• _PROBLEM DETAILS_
Your job is to write out each record exactly, leaving none out.

[TASK MATERIAL Boundary: Start]

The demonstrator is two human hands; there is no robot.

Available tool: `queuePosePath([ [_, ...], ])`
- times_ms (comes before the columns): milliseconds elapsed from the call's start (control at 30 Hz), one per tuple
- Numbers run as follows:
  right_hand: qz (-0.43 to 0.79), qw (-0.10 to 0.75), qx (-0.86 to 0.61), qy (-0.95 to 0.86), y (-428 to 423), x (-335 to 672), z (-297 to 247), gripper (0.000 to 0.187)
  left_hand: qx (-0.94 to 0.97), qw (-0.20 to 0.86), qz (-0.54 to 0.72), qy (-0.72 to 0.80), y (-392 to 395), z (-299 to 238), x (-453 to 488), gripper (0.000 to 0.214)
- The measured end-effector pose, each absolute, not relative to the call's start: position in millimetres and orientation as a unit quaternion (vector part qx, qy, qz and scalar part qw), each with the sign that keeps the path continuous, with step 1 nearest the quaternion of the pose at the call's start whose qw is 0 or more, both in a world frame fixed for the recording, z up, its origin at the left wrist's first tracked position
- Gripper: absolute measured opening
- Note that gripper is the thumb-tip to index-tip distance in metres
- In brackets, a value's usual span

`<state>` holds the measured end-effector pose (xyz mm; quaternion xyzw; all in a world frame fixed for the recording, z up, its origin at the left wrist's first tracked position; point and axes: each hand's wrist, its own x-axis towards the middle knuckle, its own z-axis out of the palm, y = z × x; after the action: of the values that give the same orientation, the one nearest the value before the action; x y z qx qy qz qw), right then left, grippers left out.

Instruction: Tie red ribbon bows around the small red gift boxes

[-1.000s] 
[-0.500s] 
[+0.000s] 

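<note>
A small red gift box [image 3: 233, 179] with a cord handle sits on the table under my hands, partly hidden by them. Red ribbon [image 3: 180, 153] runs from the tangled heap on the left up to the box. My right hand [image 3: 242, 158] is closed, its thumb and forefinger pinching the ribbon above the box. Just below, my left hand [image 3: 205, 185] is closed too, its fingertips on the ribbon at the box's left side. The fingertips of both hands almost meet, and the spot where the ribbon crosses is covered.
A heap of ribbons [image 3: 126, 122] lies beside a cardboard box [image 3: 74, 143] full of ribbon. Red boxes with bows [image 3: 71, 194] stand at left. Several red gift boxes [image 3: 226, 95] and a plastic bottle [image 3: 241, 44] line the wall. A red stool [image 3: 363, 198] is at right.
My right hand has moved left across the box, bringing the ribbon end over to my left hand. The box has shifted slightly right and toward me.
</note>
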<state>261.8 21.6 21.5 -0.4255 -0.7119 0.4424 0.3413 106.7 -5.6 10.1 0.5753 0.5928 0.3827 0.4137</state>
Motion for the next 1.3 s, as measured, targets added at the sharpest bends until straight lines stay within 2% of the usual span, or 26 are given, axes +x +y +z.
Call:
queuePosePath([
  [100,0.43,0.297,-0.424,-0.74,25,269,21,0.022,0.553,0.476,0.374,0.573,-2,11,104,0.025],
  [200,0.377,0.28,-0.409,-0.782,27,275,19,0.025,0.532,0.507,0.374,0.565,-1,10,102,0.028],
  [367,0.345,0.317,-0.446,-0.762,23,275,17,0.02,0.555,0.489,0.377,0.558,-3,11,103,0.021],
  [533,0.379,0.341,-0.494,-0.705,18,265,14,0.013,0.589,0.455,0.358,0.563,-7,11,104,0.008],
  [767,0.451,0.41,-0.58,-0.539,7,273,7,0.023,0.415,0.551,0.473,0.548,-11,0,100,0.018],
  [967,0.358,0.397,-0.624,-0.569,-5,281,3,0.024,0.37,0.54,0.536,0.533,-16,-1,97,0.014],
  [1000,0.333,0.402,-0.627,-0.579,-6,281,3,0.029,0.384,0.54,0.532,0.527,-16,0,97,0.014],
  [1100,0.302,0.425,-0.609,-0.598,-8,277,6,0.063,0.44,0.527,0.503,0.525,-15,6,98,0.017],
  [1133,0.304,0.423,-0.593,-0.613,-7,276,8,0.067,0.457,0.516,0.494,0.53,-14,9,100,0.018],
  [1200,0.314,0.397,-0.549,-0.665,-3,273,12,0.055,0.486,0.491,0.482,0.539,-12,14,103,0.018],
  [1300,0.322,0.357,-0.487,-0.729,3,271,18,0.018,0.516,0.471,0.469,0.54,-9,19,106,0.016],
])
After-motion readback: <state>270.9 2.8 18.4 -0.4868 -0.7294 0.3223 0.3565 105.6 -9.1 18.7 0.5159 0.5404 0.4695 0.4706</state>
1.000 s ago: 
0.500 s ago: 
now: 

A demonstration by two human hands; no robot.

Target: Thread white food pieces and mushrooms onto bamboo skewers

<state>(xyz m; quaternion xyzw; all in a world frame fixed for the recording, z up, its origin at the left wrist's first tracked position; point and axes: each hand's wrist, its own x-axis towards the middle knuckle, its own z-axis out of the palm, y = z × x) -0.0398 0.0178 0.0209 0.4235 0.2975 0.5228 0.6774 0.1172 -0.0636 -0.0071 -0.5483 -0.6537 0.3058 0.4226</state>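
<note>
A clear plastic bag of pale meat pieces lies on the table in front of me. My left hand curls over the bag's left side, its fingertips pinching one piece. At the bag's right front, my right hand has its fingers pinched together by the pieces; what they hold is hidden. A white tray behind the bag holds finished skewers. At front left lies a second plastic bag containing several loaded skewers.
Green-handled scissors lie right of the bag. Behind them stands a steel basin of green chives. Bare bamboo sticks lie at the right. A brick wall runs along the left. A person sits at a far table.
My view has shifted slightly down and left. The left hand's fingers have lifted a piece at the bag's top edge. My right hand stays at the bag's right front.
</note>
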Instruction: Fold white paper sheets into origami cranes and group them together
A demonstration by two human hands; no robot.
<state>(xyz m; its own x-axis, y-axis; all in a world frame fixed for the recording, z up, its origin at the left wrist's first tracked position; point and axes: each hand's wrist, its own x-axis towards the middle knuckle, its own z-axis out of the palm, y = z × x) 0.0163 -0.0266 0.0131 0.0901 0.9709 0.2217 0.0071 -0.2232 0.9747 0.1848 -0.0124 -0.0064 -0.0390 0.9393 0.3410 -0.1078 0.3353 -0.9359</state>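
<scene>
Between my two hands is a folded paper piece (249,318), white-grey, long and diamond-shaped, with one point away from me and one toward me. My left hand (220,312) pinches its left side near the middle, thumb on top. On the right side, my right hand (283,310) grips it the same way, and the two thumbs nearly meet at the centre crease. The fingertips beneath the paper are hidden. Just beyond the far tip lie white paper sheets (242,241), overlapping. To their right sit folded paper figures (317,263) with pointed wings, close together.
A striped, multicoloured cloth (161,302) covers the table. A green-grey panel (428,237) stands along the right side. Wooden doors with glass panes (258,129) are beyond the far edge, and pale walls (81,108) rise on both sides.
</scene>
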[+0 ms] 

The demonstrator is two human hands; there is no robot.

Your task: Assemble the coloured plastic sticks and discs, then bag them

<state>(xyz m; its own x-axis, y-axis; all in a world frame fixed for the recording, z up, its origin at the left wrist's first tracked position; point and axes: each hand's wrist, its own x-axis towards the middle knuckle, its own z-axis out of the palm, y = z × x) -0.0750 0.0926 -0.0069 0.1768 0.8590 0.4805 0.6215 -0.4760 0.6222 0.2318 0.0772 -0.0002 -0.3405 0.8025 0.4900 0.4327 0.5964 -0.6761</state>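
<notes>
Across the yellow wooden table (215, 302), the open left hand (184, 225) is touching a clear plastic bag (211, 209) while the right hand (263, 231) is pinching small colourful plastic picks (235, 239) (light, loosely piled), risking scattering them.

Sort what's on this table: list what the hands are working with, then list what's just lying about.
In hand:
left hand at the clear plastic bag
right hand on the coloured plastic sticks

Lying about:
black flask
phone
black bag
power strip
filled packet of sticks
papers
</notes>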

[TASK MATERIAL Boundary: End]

• _RESPONSE AREA_
The demonstrator is two human hands; there is no robot.

Available tool: `queuePosePath([ [_, ...], ])`
- times_ms (comes before the columns): milliseconds elapsed from the call's start (control at 30 Hz), one per tuple
- Numbers run as follows:
  right_hand: qz (-0.43 to 0.79), qw (-0.10 to 0.75), qx (-0.86 to 0.61), qy (-0.95 to 0.86), y (-428 to 423), x (-335 to 672), z (-297 to 247), gripper (0.000 to 0.187)
  left_hand: qx (-0.94 to 0.97), qw (-0.20 to 0.86), qz (-0.54 to 0.72), qy (-0.72 to 0.80), y (-392 to 395), z (-299 to 238), x (-453 to 488), gripper (0.000 to 0.214)
- The measured end-effector pose, each absolute, not relative to the call's start: position in millimetres and orientation as a unit quaternion (vector part qx, qy, qz and scalar part qw), each with the sign that keeps the path continuous, with step 1 nearest the quaternion of the pose at the call's start whose qw is 0 or more, both in a world frame fixed for the recording, z up, its origin at the left wrist's first tracked position
- Gripper: absolute measured opening
- Note that gripper is the thumb-tip to index-tip distance in metres
- In brackets, a value's usual span

`<state>` holds the measured end-effector pose (xyz mm; quaternion xyzw; all in a world frame fixed for the recording, z up, its origin at the left wrist's first tracked position; point and axes: each hand's wrist, its own x-axis towards the middle knuckle, its own z-axis out of the palm, y = z × x; after the action: of the values that give the same orientation, the one nearest the value before the action; x y z qx qy qz qw), right then left, grippers left out.

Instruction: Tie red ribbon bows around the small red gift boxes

[-1.000s] 
[-0.500s] 
[+0.000s] 

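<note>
A small red gift box [image 3: 233, 179] with a cord handle sits on the table under my hands, partly hidden by them. Red ribbon [image 3: 180, 153] runs from the tangled heap on the left up to the box. My right hand [image 3: 242, 158] is closed, its thumb and forefinger pinching the ribbon above the box. Just below, my left hand [image 3: 205, 185] is closed too, its fingertips on the ribbon at the box's left side. The fingertips of both hands almost meet, and the spot where the ribbon crosses is covered.
A heap of ribbons [image 3: 126, 122] lies beside a cardboard box [image 3: 74, 143] full of ribbon. Red boxes with bows [image 3: 71, 194] stand at left. Several red gift boxes [image 3: 226, 95] and a plastic bottle [image 3: 241, 44] line the wall. A red stool [image 3: 363, 198] is at right.
My right hand has moved left across the box, bringing the ribbon end over to my left hand. The box has shifted slightly right and toward me.
</note>
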<state>261.8 21.6 21.5 -0.4255 -0.7119 0.4424 0.3413 106.7 -5.6 10.1 0.5753 0.5928 0.3827 0.4137</state>
Motion for the next 1.3 s, as measured, targets added at the sharpest bends until straight lines stay within 2% of the usual span, or 26 are given, axes +x +y +z.
Call:
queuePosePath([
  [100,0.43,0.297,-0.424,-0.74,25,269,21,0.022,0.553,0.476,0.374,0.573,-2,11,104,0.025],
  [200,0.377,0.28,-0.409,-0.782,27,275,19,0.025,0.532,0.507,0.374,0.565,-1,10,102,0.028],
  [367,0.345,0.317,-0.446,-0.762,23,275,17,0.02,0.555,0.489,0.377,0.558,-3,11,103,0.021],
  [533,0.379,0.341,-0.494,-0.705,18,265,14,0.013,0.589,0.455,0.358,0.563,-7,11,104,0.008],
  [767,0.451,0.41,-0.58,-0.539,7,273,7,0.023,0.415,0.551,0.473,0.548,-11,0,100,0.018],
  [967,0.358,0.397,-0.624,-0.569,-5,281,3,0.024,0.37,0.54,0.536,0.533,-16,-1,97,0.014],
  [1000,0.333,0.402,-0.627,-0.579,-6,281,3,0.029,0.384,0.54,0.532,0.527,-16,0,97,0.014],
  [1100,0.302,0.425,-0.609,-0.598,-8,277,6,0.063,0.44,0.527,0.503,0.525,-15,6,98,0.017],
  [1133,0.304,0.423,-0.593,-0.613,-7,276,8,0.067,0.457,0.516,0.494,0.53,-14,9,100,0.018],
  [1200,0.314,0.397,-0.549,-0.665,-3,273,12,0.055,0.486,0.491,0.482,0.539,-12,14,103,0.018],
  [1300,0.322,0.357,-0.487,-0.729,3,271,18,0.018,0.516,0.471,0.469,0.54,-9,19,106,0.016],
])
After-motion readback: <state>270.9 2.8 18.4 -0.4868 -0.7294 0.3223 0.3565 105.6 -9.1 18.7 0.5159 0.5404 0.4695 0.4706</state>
1.000 s ago: 
0.500 s ago: 
now: 

A demonstration by two human hands; no robot.

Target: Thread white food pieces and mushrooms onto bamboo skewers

<state>(xyz m; quaternion xyzw; all in a world frame fixed for the recording, z up, its origin at the left wrist's first tracked position; point and axes: each hand's wrist, its own x-axis towards the middle knuckle, its own z-axis out of the palm, y = z × x) -0.0398 0.0178 0.0209 0.4235 0.2975 0.5228 0.6774 0.1172 -0.0636 -0.0071 -0.5483 -0.6537 0.3058 0.4226</state>
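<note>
A clear plastic bag of pale meat pieces lies on the table in front of me. My left hand curls over the bag's left side, its fingertips pinching one piece. At the bag's right front, my right hand has its fingers pinched together by the pieces; what they hold is hidden. A white tray behind the bag holds finished skewers. At front left lies a second plastic bag containing several loaded skewers.
Green-handled scissors lie right of the bag. Behind them stands a steel basin of green chives. Bare bamboo sticks lie at the right. A brick wall runs along the left. A person sits at a far table.
My view has shifted slightly down and left. The left hand's fingers have lifted a piece at the bag's top edge. My right hand stays at the bag's right front.
</note>
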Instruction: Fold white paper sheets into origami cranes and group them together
A demonstration by two human hands; no robot.
<state>(xyz m; its own x-axis, y-axis; all in a world frame fixed for the recording, z up, its origin at the left wrist's first tracked position; point and axes: each hand's wrist, its own x-axis towards the middle knuckle, its own z-axis out of the palm, y = z × x) 0.0163 -0.0266 0.0131 0.0901 0.9709 0.2217 0.0071 -0.2232 0.9747 0.1848 -0.0124 -0.0064 -0.0390 0.9393 0.3410 -0.1078 0.3353 -0.9359</state>
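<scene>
Between my two hands is a folded paper piece (249,318), white-grey, long and diamond-shaped, with one point away from me and one toward me. My left hand (220,312) pinches its left side near the middle, thumb on top. On the right side, my right hand (283,310) grips it the same way, and the two thumbs nearly meet at the centre crease. The fingertips beneath the paper are hidden. Just beyond the far tip lie white paper sheets (242,241), overlapping. To their right sit folded paper figures (317,263) with pointed wings, close together.
A striped, multicoloured cloth (161,302) covers the table. A green-grey panel (428,237) stands along the right side. Wooden doors with glass panes (258,129) are beyond the far edge, and pale walls (81,108) rise on both sides.
</scene>
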[+0 ms] 

The demonstrator is two human hands; there is no robot.

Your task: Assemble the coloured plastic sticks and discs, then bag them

<state>(xyz m; its own x-axis, y-axis; all in a world frame fixed for the recording, z up, its origin at the left wrist's first tracked position; point and axes: each hand's wrist, its own x-axis towards the middle knuckle, its own z-axis out of the palm, y = z × x) -0.0750 0.0926 -0.0069 0.1768 0.8590 0.4805 0.6215 -0.4760 0.6222 0.2318 0.0772 -0.0002 -0.3405 0.8025 0.4900 0.4327 0.5964 -0.6761</state>
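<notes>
Across the yellow wooden table (215, 302), the open left hand (184, 225) is touching a clear plastic bag (211, 209) while the right hand (263, 231) is pinching small colourful plastic picks (235, 239) (light, loosely piled), risking scattering them.

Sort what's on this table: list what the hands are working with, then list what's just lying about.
In hand:
left hand at the clear plastic bag
right hand on the coloured plastic sticks

Lying about:
black flask
phone
black bag
power strip
filled packet of sticks
papers
</notes>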

What came before is the complete response.